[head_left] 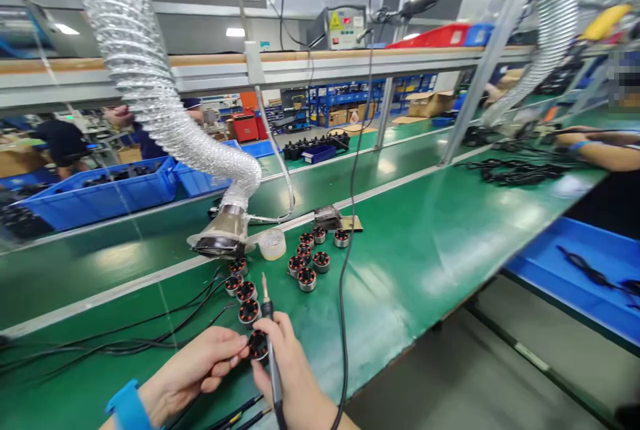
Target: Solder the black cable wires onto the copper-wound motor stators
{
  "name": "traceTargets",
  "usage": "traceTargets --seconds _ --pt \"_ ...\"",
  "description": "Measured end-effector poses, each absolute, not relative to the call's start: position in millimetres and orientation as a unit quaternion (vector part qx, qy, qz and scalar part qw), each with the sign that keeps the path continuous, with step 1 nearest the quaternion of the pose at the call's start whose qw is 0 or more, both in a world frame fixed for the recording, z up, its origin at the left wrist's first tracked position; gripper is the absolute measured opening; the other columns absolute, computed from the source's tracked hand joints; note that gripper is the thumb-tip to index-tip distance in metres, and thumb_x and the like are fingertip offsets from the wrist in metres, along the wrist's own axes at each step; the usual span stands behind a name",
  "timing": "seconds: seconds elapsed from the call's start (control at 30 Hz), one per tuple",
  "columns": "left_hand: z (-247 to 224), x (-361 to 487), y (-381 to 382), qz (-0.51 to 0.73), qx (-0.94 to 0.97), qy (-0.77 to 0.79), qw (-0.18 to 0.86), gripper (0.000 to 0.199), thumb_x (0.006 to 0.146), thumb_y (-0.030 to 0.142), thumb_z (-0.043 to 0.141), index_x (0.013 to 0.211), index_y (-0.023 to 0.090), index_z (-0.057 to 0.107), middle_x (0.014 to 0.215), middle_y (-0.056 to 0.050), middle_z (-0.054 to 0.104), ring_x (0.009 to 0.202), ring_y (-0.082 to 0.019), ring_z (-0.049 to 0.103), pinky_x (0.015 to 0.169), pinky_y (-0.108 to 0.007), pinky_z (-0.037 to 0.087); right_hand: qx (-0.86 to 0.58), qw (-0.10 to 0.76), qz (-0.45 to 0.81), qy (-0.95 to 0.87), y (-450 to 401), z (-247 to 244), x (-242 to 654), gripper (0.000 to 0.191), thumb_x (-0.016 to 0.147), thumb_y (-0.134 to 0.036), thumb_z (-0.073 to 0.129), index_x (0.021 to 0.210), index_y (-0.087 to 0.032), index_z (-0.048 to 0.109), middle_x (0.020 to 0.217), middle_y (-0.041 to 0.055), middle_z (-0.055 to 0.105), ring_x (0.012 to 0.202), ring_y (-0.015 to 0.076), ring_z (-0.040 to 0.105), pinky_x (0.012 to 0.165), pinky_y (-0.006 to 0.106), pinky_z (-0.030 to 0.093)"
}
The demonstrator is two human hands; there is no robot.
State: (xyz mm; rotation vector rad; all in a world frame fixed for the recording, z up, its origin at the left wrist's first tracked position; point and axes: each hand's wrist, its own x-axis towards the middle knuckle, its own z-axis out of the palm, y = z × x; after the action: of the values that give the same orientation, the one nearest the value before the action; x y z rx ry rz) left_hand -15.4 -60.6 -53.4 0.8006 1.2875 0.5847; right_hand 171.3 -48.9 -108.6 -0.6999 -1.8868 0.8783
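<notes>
My left hand (195, 367) pinches a small round wound motor stator (258, 345) with black windings and red-orange parts, holding it just above the green bench mat (400, 283). My right hand (287, 370) grips a soldering iron (271, 343) like a pen, its tip (265, 290) pointing up and away, close beside the stator. Several similar stators (305, 260) stand in loose groups just beyond my hands. A bundle of thin black cables (110, 343) lies to the left of my left hand.
A fume hood (223, 233) on a silver flexible duct (150, 77) hangs behind the stators, beside a clear plastic cup (273, 244) and a metal iron stand (327, 218). The iron's black cord (345, 297) runs up past them. A co-worker's forearm (600, 150) rests at right near coiled cables (520, 173), above a blue bin (580, 277).
</notes>
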Motion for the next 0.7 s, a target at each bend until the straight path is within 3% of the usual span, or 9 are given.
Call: traceTargets --seconds 0.17,0.3,0.4,0.5,0.7 --pt "-65 -19 -55 0.248 0.395 0.582 0.666 0.058 0.063 0.066 0.079 0.066 0.015 0.051 0.049 0.008 0.037 0.042 -0.002 0.022 0.038 -0.017 0.022 -0.289 0.472 0.285 -0.783 -45 -108 167 0.070 0.063 0.003 0.058 0.127 -0.023 0.049 0.116 0.0073 0.049 0.105 0.0214 0.055 0.093 0.033 0.050" --pt "-60 -14 -51 0.263 0.408 0.591 0.644 0.057 0.063 0.065 0.077 0.066 0.012 0.057 0.056 0.003 0.052 0.040 -0.003 0.037 0.039 -0.017 0.032 -0.258 0.474 0.266 -0.799 -41 -101 169 0.046 0.083 -0.003 0.049 0.124 -0.024 0.052 0.112 0.0072 0.052 0.103 0.0194 0.056 0.091 0.032 0.052" --pt "-51 -9 -50 0.268 0.412 0.585 0.645 0.058 0.062 0.065 0.076 0.070 0.010 0.062 0.062 -0.001 0.060 0.040 -0.006 0.048 0.039 -0.019 0.038 -0.232 0.477 0.294 -0.795 -31 -100 167 0.047 0.091 -0.003 0.039 0.129 -0.026 0.051 0.118 0.0080 0.050 0.100 0.0163 0.060 0.087 0.028 0.053" --pt "-47 -13 -44 0.286 0.386 0.591 0.648 0.055 0.055 0.059 0.082 0.072 0.008 0.066 0.062 -0.002 0.062 0.043 -0.008 0.053 0.042 -0.021 0.046 -0.201 0.494 0.296 -0.792 -13 -108 156 0.041 0.092 -0.006 0.040 0.126 -0.024 0.052 0.116 0.0075 0.051 0.084 0.0124 0.064 0.078 0.023 0.056" --pt "-64 -32 -27 0.291 0.344 0.559 0.696 0.048 0.042 0.041 0.092 0.069 0.009 0.069 0.066 -0.005 0.066 0.054 -0.012 0.059 0.047 -0.025 0.054 -0.157 0.502 0.187 -0.830 21 -124 139 0.027 0.096 -0.024 0.049 0.122 -0.022 0.054 0.105 0.0067 0.056 0.079 0.0147 0.065 0.070 0.024 0.058"
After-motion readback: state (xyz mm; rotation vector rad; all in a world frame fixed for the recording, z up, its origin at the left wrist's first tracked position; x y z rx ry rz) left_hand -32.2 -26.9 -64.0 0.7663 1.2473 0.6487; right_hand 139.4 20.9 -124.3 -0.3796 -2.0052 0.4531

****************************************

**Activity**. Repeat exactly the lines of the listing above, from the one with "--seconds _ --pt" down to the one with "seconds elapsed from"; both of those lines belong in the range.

**Written response**.
  "usage": "traceTargets --seconds _ --pt \"_ ...\"",
  "description": "Measured end-effector poses, each absolute, not relative to the call's start: position in millimetres and orientation as a unit quaternion (vector part qx, qy, qz and scalar part qw), each with the sign that keeps the path continuous, with step 1 nearest the quaternion of the pose at the call's start whose qw is 0 or more, both in a world frame fixed for the recording, z up, its origin at the left wrist's first tracked position; gripper is the absolute measured opening; the other columns absolute, computed from the source's tracked hand joints; note that gripper is the thumb-tip to index-tip distance in metres, and thumb_x and the like are fingertip offsets from the wrist in metres, along the wrist's own axes at each step; the usual span stands behind a name",
  "timing": "seconds: seconds elapsed from the call's start (control at 30 Hz), one per tuple",

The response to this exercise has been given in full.